- Poster presentation
- Open Access
CMR detects a reduction in infarct size and myocardial edema when primary PCI is augmented by Remote Ischemic Conditioning. A randomized trial
© White et al.; licensee BioMed Central Ltd. 2014
- Published: 16 January 2014
- Late Gadolinium Enhancement
- Primary Percutaneous Coronary Intervention
- Myocardial Edema
- Randomize Control Clinical Trial
- Remote Ischemic Conditioning
CMR is the imaging modality of choice to quantify myocardial injury in studies of cardioprotection. Remote ischemic conditioning (RIC), using transient limb ischemia and reperfusion, is a novel therapeutic intervention, which can protect the heart against acute ischemia-reperfusion injury (IRI). Whether RIC can reduce myocardial infarct (MI) size, and improve myocardial salvage in ST-segment elevation myocardial infarction (STEMI) patients treated by primary percutaneous coronary intervention (PPCI), is unknown, and was investigated in this randomized control clinical trial using CMR.
323 consecutive patients with suspected STEMI were screened and randomized to receive either RIC (four-5 minute cycles of upper-arm cuff inflation/deflation) or control (un-inflated cuff) prior to PPCI. 197 met study inclusion criteria of confirmed STEMI with TIMI 0 flow. The primary study endpoint was MI size, measured by late gadolinium enhancement (LGE) on day 3-6. Myocardial edema was quantified for the first time in a clinical trial by T2 mapping, the extent of edema representing the area-at-risk (AAR). T2 values were assessed in remote myocardium and the area-at-risk, providing an additional surrogate marker for the amount of edema present. The Otsu thresholding technique was pre-validated as the most reproducible technique for quantification of both MI and T2 edema compared to 8 other techniques (manual, fwhm, huang, 2-6 sd).

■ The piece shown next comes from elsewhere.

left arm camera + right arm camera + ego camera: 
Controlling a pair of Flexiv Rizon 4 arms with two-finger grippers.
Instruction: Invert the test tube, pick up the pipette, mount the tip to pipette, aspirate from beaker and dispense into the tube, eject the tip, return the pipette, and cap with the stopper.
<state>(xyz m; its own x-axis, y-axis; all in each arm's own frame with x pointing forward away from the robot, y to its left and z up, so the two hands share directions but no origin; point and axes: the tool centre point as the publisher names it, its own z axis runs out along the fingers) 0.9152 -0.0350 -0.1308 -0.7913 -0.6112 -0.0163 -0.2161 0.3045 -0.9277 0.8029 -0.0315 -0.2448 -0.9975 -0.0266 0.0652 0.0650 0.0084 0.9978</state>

RIC reduced MI size by 27% (18.0 ± 10% versus 24.5 ± 12.0%; P = 0.009). However, RIC also reduced the extent of myocardial edema measured by T2-mapping CMR (28.5 ± 9.0% versus 35.1 ± 10.0%; P = 0.003), and lowered mean T2 values (68.7 ± 5.8 ms versus 73.1 ± 6.1 ms; P = 0.001), precluding the use of CMR edema imaging to correctly estimate the area-at-risk (AAR). Using CMR-independent coronary angiography jeopardy scores to estimate the AAR, RIC was found to significantly improve the myocardial salvage index (MSI) when compared with control (0.42 ± 0.29 versus 0.28 ± 0.29; P = 0.03).
In STEMI patients treated by PPCI, remote ischemic conditioning, initiated prior to PPCI, reduced myocardial infarct size and increased myocardial salvage. Unexpectedly, RIC also reduced the extent of myocardial edema and lowered T2 values. This supports the cardioprotective efficacy of RIC, but importantly, adds to current controversy questioning the use of T2-CMR to estimate the AAR.